→ **What to produce**
Read the data below line by line and copy each one with "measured" in it.

*** The data Section Begins ***

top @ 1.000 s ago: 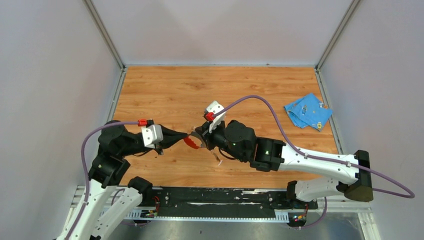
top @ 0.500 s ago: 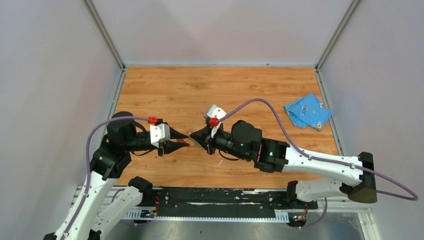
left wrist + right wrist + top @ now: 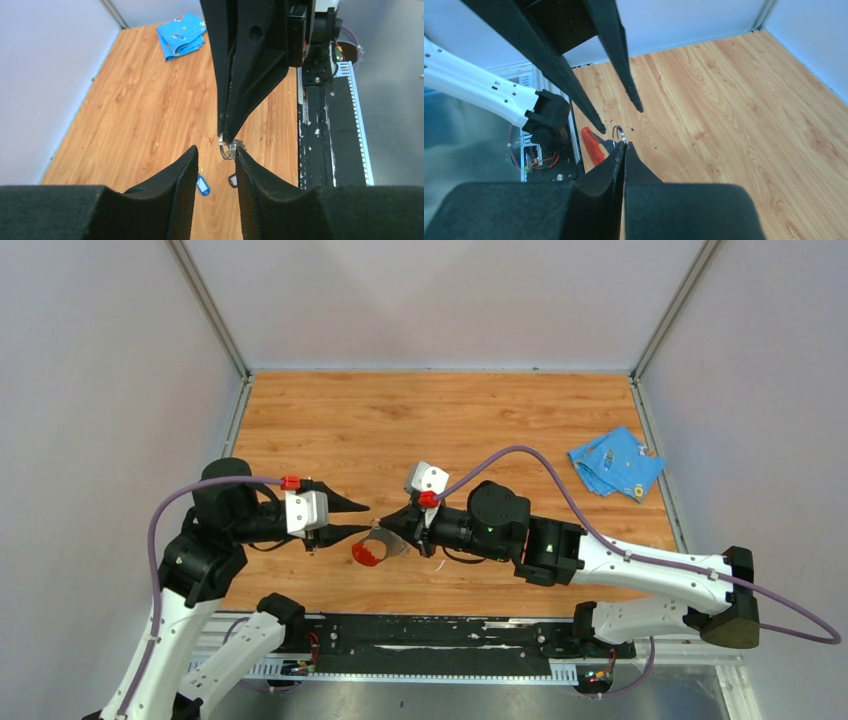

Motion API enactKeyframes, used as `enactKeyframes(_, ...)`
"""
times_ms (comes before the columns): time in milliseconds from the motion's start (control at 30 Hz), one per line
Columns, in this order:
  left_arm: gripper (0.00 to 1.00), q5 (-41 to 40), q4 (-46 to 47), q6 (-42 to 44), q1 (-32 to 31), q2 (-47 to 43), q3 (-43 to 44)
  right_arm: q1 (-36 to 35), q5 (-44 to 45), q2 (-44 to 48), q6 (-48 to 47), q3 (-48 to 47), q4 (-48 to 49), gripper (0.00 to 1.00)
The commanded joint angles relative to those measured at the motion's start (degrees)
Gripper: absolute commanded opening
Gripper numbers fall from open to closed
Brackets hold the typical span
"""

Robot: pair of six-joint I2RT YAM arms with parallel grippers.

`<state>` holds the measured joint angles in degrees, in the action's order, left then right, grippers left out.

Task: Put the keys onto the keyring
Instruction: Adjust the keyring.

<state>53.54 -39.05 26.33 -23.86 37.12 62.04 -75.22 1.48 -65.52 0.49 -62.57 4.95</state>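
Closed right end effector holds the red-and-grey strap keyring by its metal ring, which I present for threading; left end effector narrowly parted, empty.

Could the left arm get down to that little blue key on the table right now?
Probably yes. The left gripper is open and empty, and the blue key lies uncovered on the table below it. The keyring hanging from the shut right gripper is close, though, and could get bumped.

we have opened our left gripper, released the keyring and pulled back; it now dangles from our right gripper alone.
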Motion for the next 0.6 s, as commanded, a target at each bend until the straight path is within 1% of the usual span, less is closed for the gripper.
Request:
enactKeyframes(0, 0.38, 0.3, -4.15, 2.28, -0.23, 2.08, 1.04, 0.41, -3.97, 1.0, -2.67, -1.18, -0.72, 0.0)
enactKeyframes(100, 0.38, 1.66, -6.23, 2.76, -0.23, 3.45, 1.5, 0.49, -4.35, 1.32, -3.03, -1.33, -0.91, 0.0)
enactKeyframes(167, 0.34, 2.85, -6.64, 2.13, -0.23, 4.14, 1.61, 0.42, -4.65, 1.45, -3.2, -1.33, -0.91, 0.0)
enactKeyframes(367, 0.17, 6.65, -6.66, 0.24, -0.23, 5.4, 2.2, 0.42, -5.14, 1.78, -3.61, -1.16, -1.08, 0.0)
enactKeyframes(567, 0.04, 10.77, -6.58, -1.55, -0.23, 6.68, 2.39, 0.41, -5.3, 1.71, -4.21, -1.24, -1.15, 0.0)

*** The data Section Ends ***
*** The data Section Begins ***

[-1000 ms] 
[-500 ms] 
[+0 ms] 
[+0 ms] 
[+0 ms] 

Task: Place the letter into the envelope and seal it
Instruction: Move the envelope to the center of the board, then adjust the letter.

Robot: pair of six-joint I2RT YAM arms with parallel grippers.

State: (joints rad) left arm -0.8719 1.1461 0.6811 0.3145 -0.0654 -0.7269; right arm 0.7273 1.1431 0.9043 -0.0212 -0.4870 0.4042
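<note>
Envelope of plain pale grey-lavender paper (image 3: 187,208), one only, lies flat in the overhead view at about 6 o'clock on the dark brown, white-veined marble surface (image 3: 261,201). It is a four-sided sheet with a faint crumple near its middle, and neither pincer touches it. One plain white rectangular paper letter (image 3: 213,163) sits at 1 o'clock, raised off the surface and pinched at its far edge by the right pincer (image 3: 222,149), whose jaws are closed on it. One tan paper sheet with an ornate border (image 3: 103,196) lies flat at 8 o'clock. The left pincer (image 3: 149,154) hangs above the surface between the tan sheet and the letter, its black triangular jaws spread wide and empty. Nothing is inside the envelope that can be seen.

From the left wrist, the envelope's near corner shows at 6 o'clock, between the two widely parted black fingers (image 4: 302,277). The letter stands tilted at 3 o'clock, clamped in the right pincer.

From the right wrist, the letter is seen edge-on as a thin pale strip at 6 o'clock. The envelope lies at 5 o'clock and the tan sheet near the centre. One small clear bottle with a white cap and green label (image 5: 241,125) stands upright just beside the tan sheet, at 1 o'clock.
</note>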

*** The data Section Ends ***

→ **Result for this exercise**
The commanded joint angles relative to those measured at the motion's start (degrees)
`<state>` holds the measured joint angles in degrees, in the action's order, left then right, grippers left out.

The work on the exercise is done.